The bishop could only reply, no. You go back and continue praying as you prayed before I came.
This story in many ways illustrates a very central aspect of the Orthodox Christian tradition, that of pure prayer of the heart, beyond words. If Tolstoy had stuck to emphasizing this non-hierarchical, non-liturgical aspect of the Orthodox Christian tradition without so vehemently condemning other aspects, he would have fit quite nicely into the Church.
One of the not often mentioned facts relating to Tolstoy and the Orthodox Church is that Tolstoy visited, at least five times, the Optina monastery. Optina was famous for its “spirit bearing” elders (called in Russian Staretzi). In fact, in the last month of his life, Tolstoy, according to his diaries, was rereading Dostoyevsky’s Karamozov Brothers and specifically mentions elder Zosimos, the fictional Staretz in the novel–fictional, but based on the very real Staretz Ambrosy of the Optina monastery on whom Dostoyevsky based the character.
And so, when Tolstoy begins his self imposed exile a few days before his death, where does he go? He goes to the Optina monastery where, after spending the night, he stands in front of the cabin of Elder Joseph for a long time, apparently debating whether or not to knock on the door. In the end, he does not. A few days later, Tolstoy will be dying of Pnemonia in a train masters house. Elder Joseph will send Elder Barsanuphius to be with him in his last moments. But alas, Tolstoy’s followers will not allow anyone to see him, not even his family, until he slips into a coma.

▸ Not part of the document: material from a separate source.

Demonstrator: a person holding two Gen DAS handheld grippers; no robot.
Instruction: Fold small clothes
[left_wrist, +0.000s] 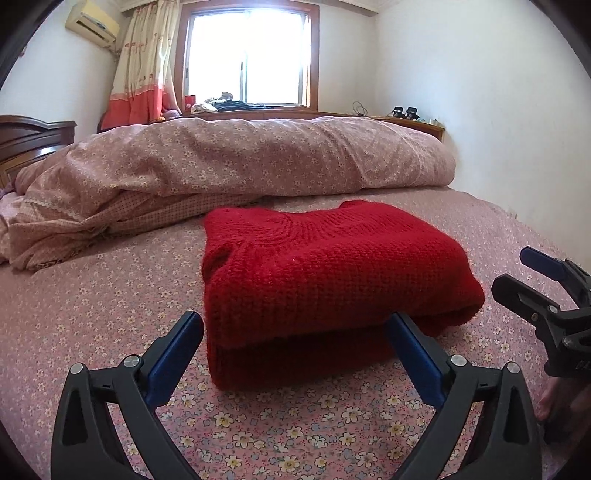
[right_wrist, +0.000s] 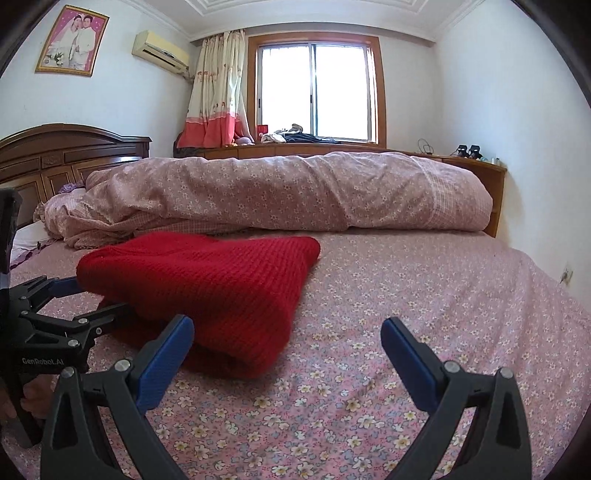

Tolstoy condemned the Orthodox Church of nineteenth century Russia, which in many ways, perhaps, deserved condemnation. However, as G. K. Chesterton famously said, “heresy is truth gone mad.” So Tolstoy, having gotten a hold on a piece of truth and fueled by his rage at the failures of the State Orthodox Church to live up to its own precepts, took his truth and condemned other truths with it. His truth became the sole criterion. Unfortunately, in the end, Tolstoy discovers that condemning others for their failures to live up to their ideals is much, much easier than for one to live up to his or her own ideals. Frustration at his inability to live himself the life he proclaimed to others as ideal, tormented Tolstoy the last years of his life.